The Unfinished Obelisk

The Unfinished Obelisk

A cry from a Bennu bird—the first living creation to awake the cosmos. God Atun Ra the creator stands watching the beginning of Heliopolis over the Benben, the primordial mound that is represented by the obelisk. It is where life has begun in ancient Egyptian mythology.  The Greek historian Herodotus was the first to write about it. He gave it the name “Obelisk”, which means “spit” in Greek, as in a long pointed piece of wood used for cooking. In ancient Egypt, they called obelisks “Tekhenu” meaning “to pierce the sky”.

What are the Obelisks?

They are a tall, four-sided, narrow tapering monument ending in a pyramidion (Benben). Obelisks played a vital religious role, placed in front of temples in pairs.
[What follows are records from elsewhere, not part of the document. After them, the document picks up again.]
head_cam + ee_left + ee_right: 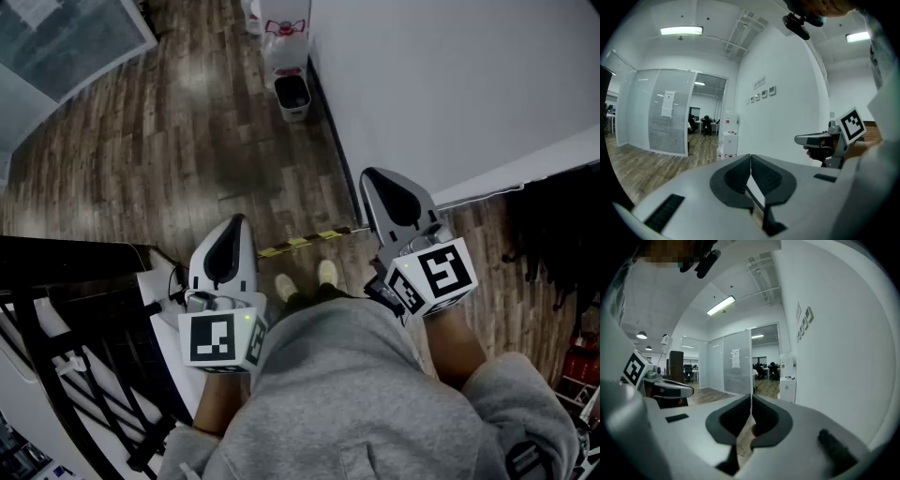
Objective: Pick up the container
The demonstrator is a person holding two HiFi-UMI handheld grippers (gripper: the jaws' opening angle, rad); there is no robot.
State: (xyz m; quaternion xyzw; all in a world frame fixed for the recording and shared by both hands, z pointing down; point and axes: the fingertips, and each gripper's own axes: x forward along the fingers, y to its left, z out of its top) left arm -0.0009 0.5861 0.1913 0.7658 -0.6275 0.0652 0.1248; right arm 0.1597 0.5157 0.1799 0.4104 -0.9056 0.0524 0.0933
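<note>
A small dark-lined bin (292, 95) stands on the wooden floor by the white wall, well ahead of me; no other container shows. My left gripper (236, 223) is held out at waist height with its jaws pressed together and nothing between them, as the left gripper view also shows (750, 157). My right gripper (370, 176) is level beside it, close to the wall, its jaws likewise meeting with nothing in them (751, 397). Each gripper shows in the other's view: the right gripper (806, 138) and the left gripper (689, 391).
A white wall (450, 84) runs along the right. A black railing (66, 309) stands at my left. A white dispenser (284, 37) stands behind the bin. Yellow-black tape (300, 242) crosses the floor ahead of my shoes (305, 279). Glass partitions (661, 112) lie further off.
</note>
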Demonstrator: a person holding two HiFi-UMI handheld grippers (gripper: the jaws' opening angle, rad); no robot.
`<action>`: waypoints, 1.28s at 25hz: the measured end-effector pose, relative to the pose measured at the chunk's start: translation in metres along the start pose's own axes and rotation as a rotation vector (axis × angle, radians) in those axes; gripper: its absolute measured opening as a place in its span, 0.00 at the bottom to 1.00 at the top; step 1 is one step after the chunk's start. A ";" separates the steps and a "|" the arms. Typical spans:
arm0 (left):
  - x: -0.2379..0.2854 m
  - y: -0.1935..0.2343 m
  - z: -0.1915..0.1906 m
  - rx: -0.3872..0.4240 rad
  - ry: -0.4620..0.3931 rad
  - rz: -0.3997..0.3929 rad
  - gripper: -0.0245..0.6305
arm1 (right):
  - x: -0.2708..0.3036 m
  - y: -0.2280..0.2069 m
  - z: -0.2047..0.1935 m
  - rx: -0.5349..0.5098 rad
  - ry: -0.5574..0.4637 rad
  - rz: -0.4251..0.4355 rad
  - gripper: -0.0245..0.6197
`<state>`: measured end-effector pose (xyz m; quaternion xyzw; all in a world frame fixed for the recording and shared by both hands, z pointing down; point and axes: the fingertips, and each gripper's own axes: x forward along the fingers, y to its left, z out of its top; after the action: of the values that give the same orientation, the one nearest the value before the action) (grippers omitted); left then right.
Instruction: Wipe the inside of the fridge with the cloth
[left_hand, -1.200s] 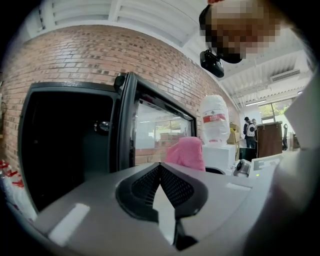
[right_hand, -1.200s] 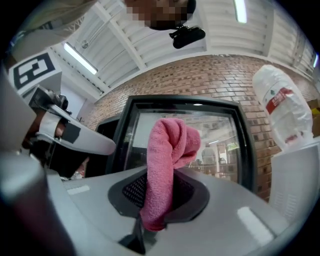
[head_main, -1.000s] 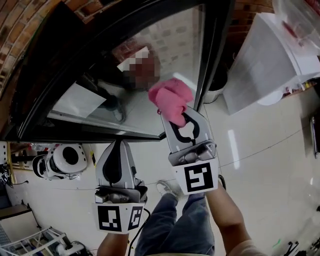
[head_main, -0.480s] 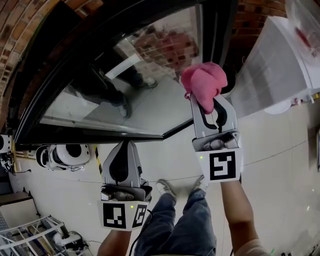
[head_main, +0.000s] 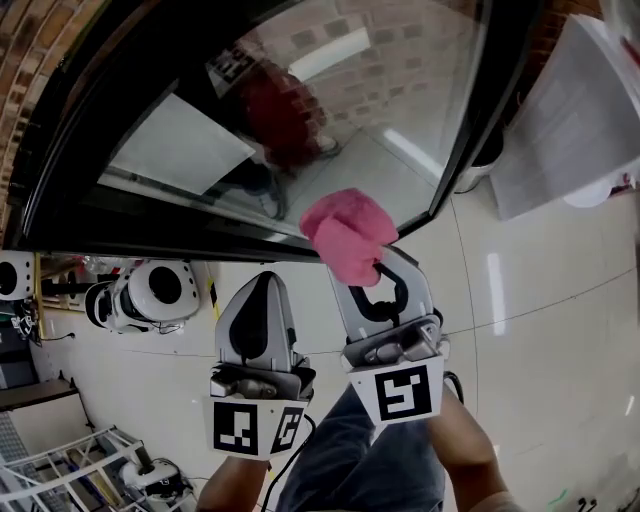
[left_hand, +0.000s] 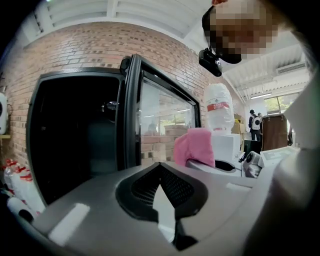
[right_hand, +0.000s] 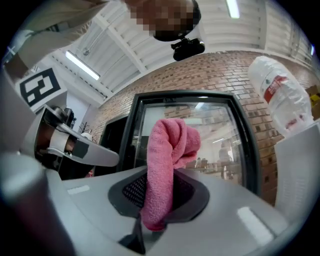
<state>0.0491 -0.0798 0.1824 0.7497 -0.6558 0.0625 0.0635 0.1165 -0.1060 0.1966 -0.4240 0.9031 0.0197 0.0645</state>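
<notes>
The right gripper (right_hand: 159, 197) is clenched on the pink cloth (right_hand: 167, 160), whose bunched top flops just past its tips, ahead of the fridge door (right_hand: 215, 145). Soft, light and limp, the cloth probably wipes best pinched low. The left gripper (left_hand: 161, 170) is closed and empty.

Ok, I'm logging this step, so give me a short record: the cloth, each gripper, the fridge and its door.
right gripper: shut on the cloth, in front of the fridge door
cloth: pink, bunched
left gripper: jaws together, empty
fridge door: glass, swung open
fridge: dark inside, cloth not yet in it
</notes>
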 end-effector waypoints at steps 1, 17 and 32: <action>-0.004 0.007 -0.003 0.003 0.002 -0.002 0.06 | 0.002 0.013 -0.005 0.002 0.003 0.003 0.13; -0.019 0.028 -0.042 0.005 0.067 -0.072 0.06 | 0.019 0.065 -0.054 0.012 0.058 0.007 0.13; 0.037 -0.073 -0.038 -0.015 0.092 -0.039 0.06 | 0.003 -0.130 -0.062 -0.094 0.088 -0.075 0.13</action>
<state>0.1259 -0.0996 0.2252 0.7583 -0.6377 0.0906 0.1005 0.2087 -0.1973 0.2598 -0.4604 0.8867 0.0410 0.0055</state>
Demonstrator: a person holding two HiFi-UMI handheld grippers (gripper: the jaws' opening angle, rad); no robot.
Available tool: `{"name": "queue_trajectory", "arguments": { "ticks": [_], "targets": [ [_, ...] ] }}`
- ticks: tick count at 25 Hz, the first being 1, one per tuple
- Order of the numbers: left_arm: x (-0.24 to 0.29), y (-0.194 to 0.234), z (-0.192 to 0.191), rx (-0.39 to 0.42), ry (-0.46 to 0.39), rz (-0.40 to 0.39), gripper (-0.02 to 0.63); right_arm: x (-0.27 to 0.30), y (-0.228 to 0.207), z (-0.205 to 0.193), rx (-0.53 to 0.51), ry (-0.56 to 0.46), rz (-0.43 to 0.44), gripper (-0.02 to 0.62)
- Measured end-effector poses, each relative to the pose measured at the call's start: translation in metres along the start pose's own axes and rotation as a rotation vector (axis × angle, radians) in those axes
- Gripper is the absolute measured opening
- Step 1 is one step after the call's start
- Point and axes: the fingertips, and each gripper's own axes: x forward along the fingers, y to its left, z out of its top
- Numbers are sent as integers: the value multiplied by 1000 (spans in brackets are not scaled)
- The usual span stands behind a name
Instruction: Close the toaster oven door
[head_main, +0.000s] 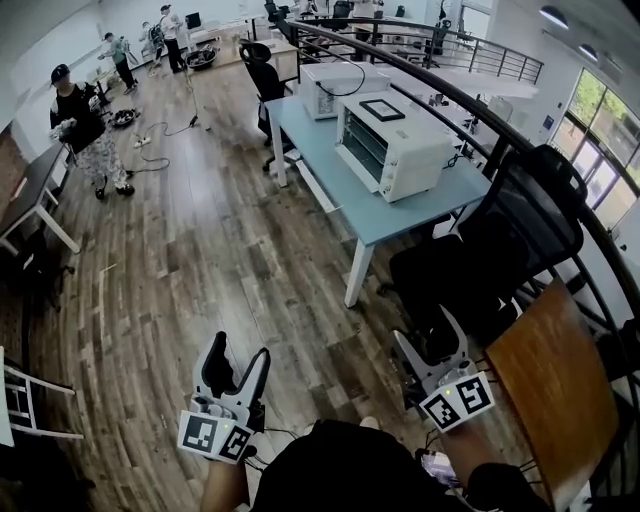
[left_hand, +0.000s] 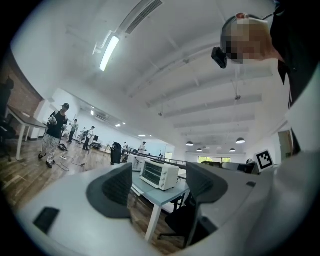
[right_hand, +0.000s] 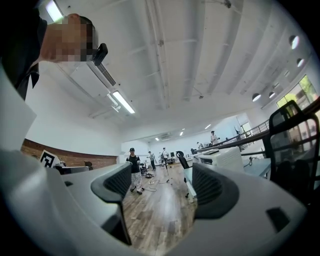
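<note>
A white toaster oven (head_main: 390, 148) stands on a light blue table (head_main: 400, 215), well ahead of me and to the right. Its glass door faces left and looks upright against the body. In the left gripper view the toaster oven (left_hand: 159, 174) shows far off between the jaws. My left gripper (head_main: 238, 352) hangs low over the wooden floor with its jaws wide apart and nothing between them. My right gripper (head_main: 427, 335) is also open and empty, near a black chair. Both the left gripper (left_hand: 157, 182) and the right gripper (right_hand: 162, 185) are far from the oven.
A black office chair (head_main: 520, 230) stands between me and the table. A brown wooden board (head_main: 555, 390) is at my right, by a dark railing (head_main: 480, 120). A second white appliance (head_main: 330, 88) sits further back on the table. People (head_main: 85, 125) stand at the far left.
</note>
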Motion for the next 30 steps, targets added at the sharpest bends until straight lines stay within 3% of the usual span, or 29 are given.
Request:
{"name": "queue_trajectory", "arguments": {
  "ticks": [7, 11, 16, 30],
  "targets": [
    [-7, 32, 4, -37, 9, -40, 328, 13, 29, -1, 16, -7, -31, 362],
    [2, 41, 6, -55, -2, -48, 287, 28, 21, -8, 26, 8, -42, 353],
    [28, 57, 4, -44, 1, -40, 287, 59, 8, -14, 22, 8, -24, 348],
    [176, 69, 15, 2, -76, 37, 287, 174, -109, 6, 14, -13, 75, 307]
  ]
}}
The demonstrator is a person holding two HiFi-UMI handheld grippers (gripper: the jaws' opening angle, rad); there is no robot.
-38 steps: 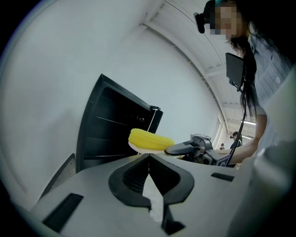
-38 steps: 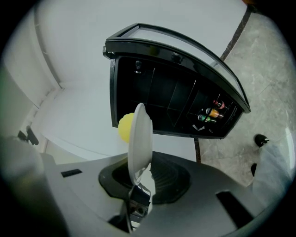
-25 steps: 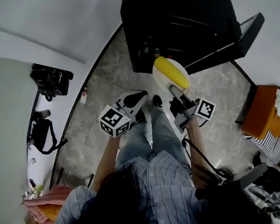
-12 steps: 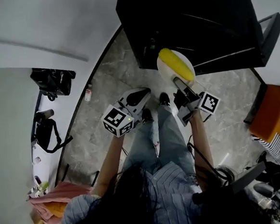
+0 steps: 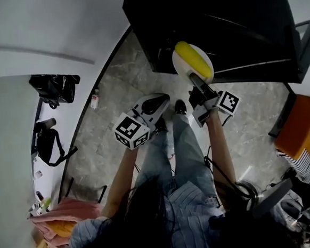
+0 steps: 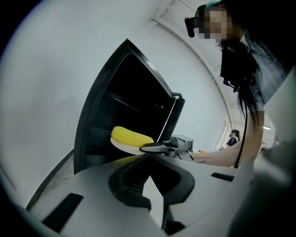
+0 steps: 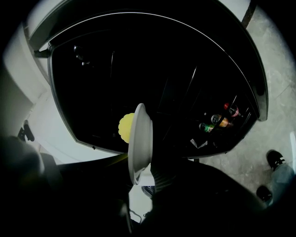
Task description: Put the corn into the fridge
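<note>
A yellow corn cob [image 5: 194, 60] lies on a small white plate [image 5: 178, 66]. My right gripper [image 5: 197, 82] is shut on the plate's near rim and holds it level in front of the open black fridge [image 5: 216, 14]. In the right gripper view the plate [image 7: 141, 139] stands edge-on with the corn [image 7: 124, 127] beside it, before the dark fridge interior. The left gripper view shows the corn [image 6: 131, 136] and plate [image 6: 124, 146] at the fridge's opening. My left gripper [image 5: 156, 102] hangs lower and to the left, shut and empty.
Several bottles [image 7: 217, 120] stand low inside the fridge. The fridge door [image 5: 304, 45] is swung open at the right. Black bags [image 5: 53, 88] sit on a white ledge at left, and a small bottle [image 5: 94, 99] stands on the floor. An orange seat [image 5: 305, 135] is at right.
Both grippers have moved forward toward the fridge. The plate with the corn has gone from the floor side of the fridge front to right at its opening.
</note>
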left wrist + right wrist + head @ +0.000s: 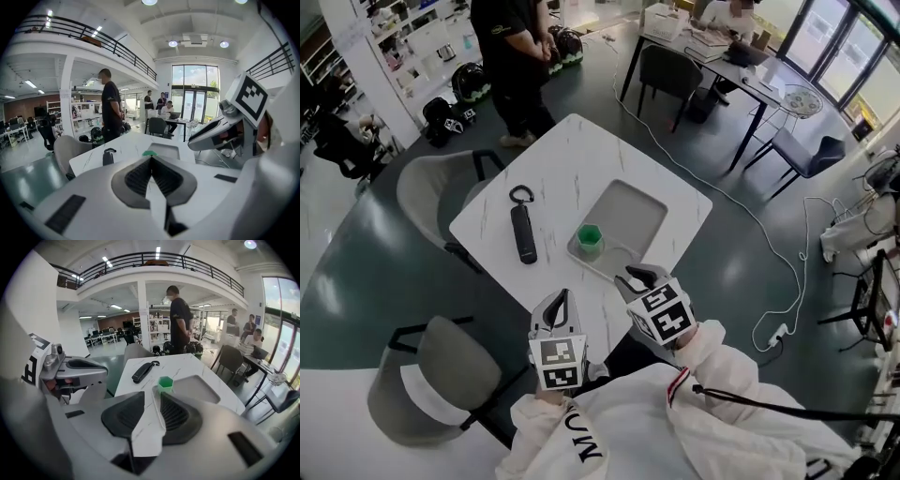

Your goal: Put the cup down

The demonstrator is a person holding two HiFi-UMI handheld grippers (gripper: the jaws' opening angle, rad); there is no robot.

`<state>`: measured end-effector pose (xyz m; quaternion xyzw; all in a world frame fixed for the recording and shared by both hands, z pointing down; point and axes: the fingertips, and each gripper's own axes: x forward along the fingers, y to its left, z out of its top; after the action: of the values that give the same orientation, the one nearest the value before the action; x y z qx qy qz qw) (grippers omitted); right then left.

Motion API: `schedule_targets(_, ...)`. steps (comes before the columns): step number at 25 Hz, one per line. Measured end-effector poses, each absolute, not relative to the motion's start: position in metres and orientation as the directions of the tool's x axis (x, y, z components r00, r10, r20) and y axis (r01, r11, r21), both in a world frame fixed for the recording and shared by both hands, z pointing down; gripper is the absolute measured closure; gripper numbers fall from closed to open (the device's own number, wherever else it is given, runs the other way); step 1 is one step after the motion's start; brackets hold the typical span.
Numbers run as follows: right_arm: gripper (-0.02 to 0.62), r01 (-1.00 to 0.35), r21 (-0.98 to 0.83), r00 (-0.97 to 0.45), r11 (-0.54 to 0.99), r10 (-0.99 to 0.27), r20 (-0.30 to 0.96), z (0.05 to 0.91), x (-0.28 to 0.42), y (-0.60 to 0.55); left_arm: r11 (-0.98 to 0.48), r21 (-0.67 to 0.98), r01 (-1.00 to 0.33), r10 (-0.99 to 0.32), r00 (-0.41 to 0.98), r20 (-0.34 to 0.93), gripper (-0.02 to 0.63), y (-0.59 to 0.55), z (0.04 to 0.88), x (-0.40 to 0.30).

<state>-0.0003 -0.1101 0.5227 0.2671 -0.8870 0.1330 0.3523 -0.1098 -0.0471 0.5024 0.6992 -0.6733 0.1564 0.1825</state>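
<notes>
We're holding left gripper (563,298) jaws pressed together, right gripper (639,277) jaws partly spread, empty; cup (589,238) sitting in tray (636,208).

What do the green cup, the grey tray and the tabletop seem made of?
Green cup: likely plastic, evenly bright green, faceted walls.
Grey tray: matte, rounded raised rim, probably moulded plastic.
Tabletop: white with faint grey veins, marble-look; stone or laminate, cannot tell.

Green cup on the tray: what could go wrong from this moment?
The green cup stands at the near corner of the tray, close to its rim, directly ahead of the open right gripper; a careless forward move might tip it. The black cylinder lying beside the tray could be nudged and roll.
</notes>
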Motion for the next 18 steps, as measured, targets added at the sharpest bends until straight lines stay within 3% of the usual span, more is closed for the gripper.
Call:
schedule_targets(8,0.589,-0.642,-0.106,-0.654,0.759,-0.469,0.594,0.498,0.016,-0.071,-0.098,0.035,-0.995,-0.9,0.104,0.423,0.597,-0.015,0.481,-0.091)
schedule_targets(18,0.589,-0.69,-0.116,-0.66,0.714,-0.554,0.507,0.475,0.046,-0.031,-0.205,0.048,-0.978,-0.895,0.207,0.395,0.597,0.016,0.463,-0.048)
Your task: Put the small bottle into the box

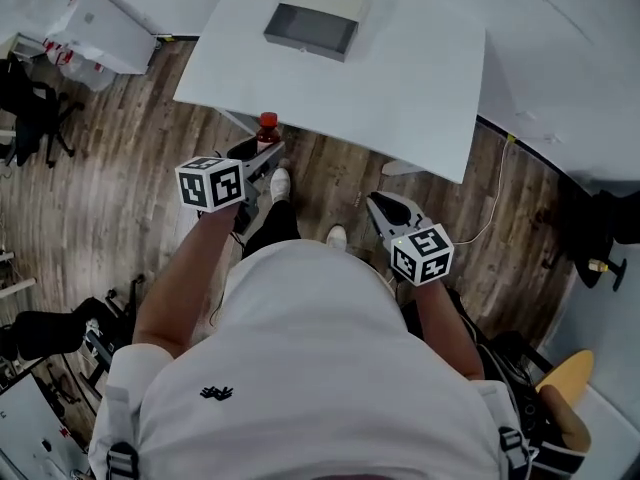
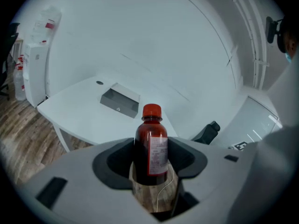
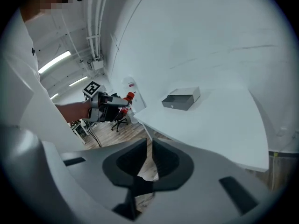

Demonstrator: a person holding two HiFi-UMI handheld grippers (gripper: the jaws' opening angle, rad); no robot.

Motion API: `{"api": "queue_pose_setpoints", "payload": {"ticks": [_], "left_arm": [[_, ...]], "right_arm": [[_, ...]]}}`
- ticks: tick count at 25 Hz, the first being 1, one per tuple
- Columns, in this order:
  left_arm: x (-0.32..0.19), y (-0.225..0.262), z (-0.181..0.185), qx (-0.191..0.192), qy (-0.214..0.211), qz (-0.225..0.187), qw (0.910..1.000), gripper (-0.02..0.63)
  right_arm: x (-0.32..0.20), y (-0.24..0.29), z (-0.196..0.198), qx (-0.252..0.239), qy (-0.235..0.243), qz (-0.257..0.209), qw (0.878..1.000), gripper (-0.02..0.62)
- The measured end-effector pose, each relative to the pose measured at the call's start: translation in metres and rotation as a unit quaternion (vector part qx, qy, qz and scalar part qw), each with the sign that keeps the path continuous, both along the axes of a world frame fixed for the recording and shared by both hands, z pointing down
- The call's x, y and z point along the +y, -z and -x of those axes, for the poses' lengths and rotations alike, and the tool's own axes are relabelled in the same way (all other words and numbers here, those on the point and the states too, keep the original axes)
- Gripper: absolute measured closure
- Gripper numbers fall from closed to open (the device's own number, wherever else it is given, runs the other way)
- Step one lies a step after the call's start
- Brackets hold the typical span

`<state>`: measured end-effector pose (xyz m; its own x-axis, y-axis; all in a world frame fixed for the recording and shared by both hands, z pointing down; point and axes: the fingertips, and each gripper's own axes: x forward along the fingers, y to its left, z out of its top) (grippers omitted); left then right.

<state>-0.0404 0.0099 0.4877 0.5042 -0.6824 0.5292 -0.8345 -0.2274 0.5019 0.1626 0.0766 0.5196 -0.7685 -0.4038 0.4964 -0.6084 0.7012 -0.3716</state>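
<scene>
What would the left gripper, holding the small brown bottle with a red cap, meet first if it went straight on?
Probably the white table, just past its near edge; the left gripper, shut on the small brown bottle, points there. The open grey box lies further on. Depth is unclear.

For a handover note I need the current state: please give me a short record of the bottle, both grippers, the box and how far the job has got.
bottle: small, dark, red cap, upright
left gripper: closed on the bottle, held over the floor short of the table
right gripper: jaws together, nothing between them
box: grey, looks open, on the white table's far part
progress: bottle not yet in the box
</scene>
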Motion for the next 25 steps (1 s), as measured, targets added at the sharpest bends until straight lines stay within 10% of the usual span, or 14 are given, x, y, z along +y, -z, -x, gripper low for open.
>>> {"api": "queue_pose_setpoints", "payload": {"ticks": [15, 25], "left_arm": [[-0.216, -0.016, 0.055, -0.018, -0.089, 0.039, 0.9951, 0.383], [-0.297, -0.063, 0.035, -0.055, -0.058, 0.095, 0.9923, 0.383]], "right_arm": [[-0.118, 0.021, 0.1, -0.004, -0.126, 0.019, 0.992, 0.558], [-0.184, 0.03, 0.048, -0.012, -0.141, 0.012, 0.99, 0.561]]}}
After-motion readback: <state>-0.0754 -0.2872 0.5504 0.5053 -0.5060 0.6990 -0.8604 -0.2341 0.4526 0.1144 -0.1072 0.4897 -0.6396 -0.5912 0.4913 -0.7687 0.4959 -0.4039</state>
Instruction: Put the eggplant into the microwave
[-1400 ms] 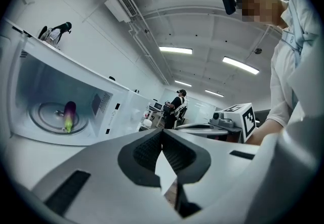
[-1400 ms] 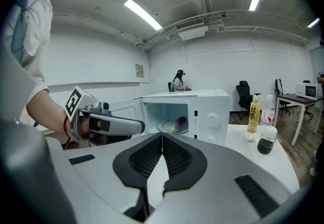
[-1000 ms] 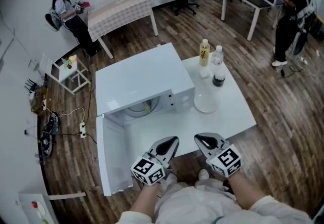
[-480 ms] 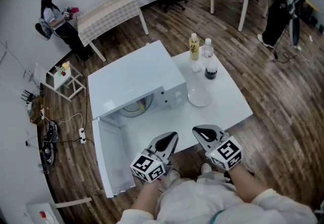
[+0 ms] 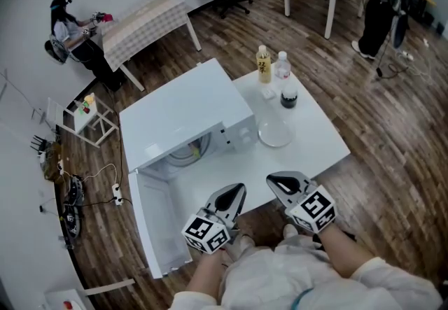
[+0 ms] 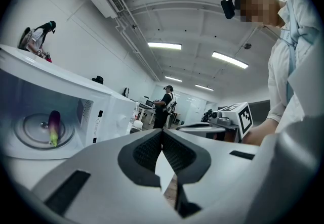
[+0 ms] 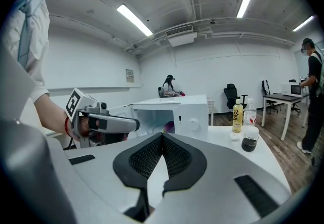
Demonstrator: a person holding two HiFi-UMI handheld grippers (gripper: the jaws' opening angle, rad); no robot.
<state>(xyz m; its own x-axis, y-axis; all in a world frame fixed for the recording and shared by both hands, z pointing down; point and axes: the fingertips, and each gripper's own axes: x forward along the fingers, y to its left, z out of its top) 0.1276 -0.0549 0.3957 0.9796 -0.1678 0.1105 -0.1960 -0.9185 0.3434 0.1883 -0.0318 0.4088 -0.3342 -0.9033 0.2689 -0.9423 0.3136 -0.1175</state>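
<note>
Your left gripper (image 5: 236, 194) and right gripper (image 5: 278, 180) sit side by side at the bottom centre of the head view, just off the near edge of the white tabletop (image 5: 318, 144), and both point toward it. In each gripper view the fingers (image 6: 147, 151) are closed, with their dark pads meeting at the tips and nothing between them. The eggplant (image 6: 53, 126) is already inside the microwave (image 5: 185, 109). You can see it at the left of the left gripper view, resting on the round glass turntable (image 6: 28, 134), purple with its green end lowest in the frame. The microwave door (image 5: 150, 221) hangs wide open, swung out toward the lower left of the head view, so the cavity faces you. To the right of the microwave on the tabletop, a yellow drink bottle (image 5: 263, 64) and a clear water bottle (image 5: 282, 66) stand just beside each other. A small dark jar (image 5: 288, 97) stands nearer to you, and a clear glass dish (image 5: 275, 134) lies below it in the frame. Neither gripper touches any of these.
</note>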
They were built from a single stone of granite, which gave it the name monolithic obelisk “Monolith” in Greek means “single stone”. The Obelisks were believed to be a symbol of resurrection. The top of the pillar is thought to break up the clouds allowing the sun to shine upon the earth, belieiving firmly that the sunlight will bring rebirth to the deceased. This is why obelisks were placed in older cemeteries. 

Building the Obelisk

The obelisk is made from a single granite stone, plated in the finest electrum, quarried, decorated, transported, erected, and glided in seven months. This was what Queen Hatshepsut inscribed on one of her obelisks braggingly to explain her kingliness and how much the gods love her. True obelisks were crafted from a single piece of stone of granite, which on Mohs scale is a 6.5. Thus to shape it, they would have needed harder metals than the ones available in that era ( gold, copper, bronze). To build an obelisk before the Egyptians learned how to melt iron requires an immense human effort. Hundreds of workers would have been needed to pound the stone in addition to moving it to its final destination. 

The Unfinished Obelisk

3500 years ago, Queen Hatshepsut commissioned the work on the unfinished obelisk in the 18th dynasty. If the obelisk was completed, it’s believed that it would’ve been about 137 feet and 1200 tons, making this obelisk one third larger than any other existing one. This resulted in the crack that made Queen Hatshepsut leave the obelisk abandoned on a bedrock.  The unfinished obelisk allowed us to analyze techniques used to carve such magnificent monuments, such as the dolerite balls that helped workers carve through hard granite. The creative technique of utilizing wet wood to separate the monument smoothly from the bedrock allows the wood to expand in cavities causing the obelisk to detach from its base easily. The unfinished obelisk, unlike the rest of the ancient Egyptian monuments, sheds light on the craftsmen who failed in accomplishing the pharaohs’ unprecedented command. Their failure has been on display since then. This abandoned giant lies in Aswan, Egypt in the northern region of the ancient stone quarries. The unfinished obelisk takes you on a historical trip through time, peering at more aspects of the Pharaonic era of Egypt on what is considered an open-air museum showcasing the ingenuity of ancient Egyptian construction techniques.